Justificación: La identificación del agente causal es crucial para la administración precisa de antibióticos en la endocarditis infecciosa (EI). El cultivo positivo es el método de referencia para el diagnóstico microbiológico, pero su sensibilidad es limitada tras la toma de antibióticos y en microorganismos exigentes o de crecimiento lento. La secuenciación masiva de lecturas largas permite analizar el gen completo ARNr 16S para identificar con precisión las bacterias a nivel de especie. En este sentido, la secuenciación basada en nanoporos es rápida, flexible y fácil de utilizar.
Objetivo: Validar e implementar la secuenciación masiva de lecturas largas para una rápida identificación de especies bacterianas que causan EI.
Método: Se seleccionaron muestras congeladas de biopsia o prótesis cardíacas de pacientes con EI de forma retrospectiva (2020-2022) y prospectiva (dic. 2022-mayo 2023). Se realizó la extracción de ADN con el QIAamp DNA Mini Kit (QIAGEN). Mediante el 16S Barcoding Kit (Oxford Nanopore Technologies; ONT) se amplificó el gen ARNr 16S completo y se indexaron las librerías, que se secuenciaron en ≤ 24h en un secuenciador MinION Mk1C (ONT). Las lecturas bacterianas se clasificaron con el workflow EPI2ME 16S (ONT) y el pipeline EMU. El método de referencia consistió en el cultivo convencional (hemocultivo y cultivo del tejido/sonicado) e identificación del aislado con MALDI biotyper (Bruker Daltonics). Se evaluó la concordancia entre la secuenciación y el cultivo convencional.
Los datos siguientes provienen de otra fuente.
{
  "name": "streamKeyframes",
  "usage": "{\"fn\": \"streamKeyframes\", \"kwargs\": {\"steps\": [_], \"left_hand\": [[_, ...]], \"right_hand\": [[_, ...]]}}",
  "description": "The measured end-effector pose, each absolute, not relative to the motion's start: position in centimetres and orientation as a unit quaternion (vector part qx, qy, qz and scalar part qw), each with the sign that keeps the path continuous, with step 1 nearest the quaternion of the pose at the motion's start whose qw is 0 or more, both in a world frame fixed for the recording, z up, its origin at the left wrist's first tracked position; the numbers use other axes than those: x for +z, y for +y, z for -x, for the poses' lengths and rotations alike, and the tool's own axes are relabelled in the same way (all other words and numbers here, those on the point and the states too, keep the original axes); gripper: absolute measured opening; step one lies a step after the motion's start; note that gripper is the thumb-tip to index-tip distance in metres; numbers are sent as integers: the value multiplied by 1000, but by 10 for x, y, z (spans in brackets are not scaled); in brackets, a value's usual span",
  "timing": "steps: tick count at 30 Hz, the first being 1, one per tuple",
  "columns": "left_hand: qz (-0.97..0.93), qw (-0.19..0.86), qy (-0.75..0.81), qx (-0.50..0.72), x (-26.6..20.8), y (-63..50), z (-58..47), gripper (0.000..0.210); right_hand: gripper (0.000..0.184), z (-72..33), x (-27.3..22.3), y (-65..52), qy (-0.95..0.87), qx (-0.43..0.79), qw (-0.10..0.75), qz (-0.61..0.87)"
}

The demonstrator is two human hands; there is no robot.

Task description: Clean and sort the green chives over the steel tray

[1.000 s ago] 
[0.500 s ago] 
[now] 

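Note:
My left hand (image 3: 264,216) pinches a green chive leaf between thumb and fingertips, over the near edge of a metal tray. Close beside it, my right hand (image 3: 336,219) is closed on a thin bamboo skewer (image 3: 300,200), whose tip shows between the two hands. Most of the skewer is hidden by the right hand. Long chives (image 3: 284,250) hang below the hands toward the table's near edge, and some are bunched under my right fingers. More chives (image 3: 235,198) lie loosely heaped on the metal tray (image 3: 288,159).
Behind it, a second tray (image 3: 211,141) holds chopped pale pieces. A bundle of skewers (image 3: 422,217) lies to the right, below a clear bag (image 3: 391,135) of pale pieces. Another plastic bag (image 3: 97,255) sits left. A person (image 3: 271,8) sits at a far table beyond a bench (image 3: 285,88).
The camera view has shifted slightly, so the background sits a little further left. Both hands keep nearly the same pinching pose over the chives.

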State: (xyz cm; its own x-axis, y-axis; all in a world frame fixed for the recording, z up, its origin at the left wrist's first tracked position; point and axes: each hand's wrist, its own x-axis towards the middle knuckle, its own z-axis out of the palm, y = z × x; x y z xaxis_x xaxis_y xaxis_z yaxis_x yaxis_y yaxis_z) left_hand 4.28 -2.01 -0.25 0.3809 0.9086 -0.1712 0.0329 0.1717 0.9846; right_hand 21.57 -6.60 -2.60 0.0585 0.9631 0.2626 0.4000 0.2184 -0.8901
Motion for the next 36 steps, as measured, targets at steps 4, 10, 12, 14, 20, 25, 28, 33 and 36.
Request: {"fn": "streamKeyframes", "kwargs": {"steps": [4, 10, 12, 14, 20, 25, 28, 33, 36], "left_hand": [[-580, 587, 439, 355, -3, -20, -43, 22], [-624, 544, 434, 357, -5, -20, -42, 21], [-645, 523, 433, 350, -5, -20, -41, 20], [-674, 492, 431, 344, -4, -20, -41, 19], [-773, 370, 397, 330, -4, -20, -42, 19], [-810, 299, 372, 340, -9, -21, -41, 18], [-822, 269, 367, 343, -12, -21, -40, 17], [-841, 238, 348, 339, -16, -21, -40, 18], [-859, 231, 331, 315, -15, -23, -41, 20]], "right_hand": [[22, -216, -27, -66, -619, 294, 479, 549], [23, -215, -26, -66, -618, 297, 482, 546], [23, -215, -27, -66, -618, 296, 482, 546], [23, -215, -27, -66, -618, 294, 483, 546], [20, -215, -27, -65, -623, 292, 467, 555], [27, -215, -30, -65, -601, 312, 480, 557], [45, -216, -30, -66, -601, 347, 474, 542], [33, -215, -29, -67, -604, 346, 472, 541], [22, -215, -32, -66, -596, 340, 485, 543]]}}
Resultados: Se incluyeron 31 muestras (i) 25 retrospectivas (19 biopsias y 6 prótesis); 7 hemocultivo y cultivo positivos, 3 hemocultivo negativo y cultivo positivo, 12 hemocultivo positivo y cultivo negativo, y 3 hemocultivo y cultivo negativos, y (ii) 6 prospectivas (5 biopsias y 1 prótesis); 3 hemocultivo y cultivo positivos, y 3 hemocultivo y cultivo negativos. La secuenciación requirió de 1-3 días (de extracción a identificación), mientras que el método de referencia requirió de 1-9 días. En muestras retrospectivas, la concordancia a nivel de especie fue del 100% (7/7) cuando ambos cultivos fueron positivos, y del 86,7% (13/15) cuando uno de los dos cultivos fue negativo al no identificarse especies bacterianas por secuenciación. La concordancia fue del 100% (3/3) cuando ambos cultivos fueron negativos. En muestras prospectivas, la concordancia a nivel de especie fue del 100% (3/3) cuando ambos cultivos fueron positivos. En las 3 muestras con cultivos negativos se detectó por secuenciación Mycoplasma hominis, Streptococcus pneumoniae y Coxiella burnetii. Los resultados se informaron al personal clínico y se adaptó la terapia antimicrobiana.
Conclusiones: La secuenciación completa del gen ARNr 16S mediante la metodología de ONT es un método sensible para la identificación bacteriana en biopsias y prótesis cardíacas con un tiempo de respuesta rápido, y complementa el diagnóstico convencional especialmente en los casos con cultivo negativo.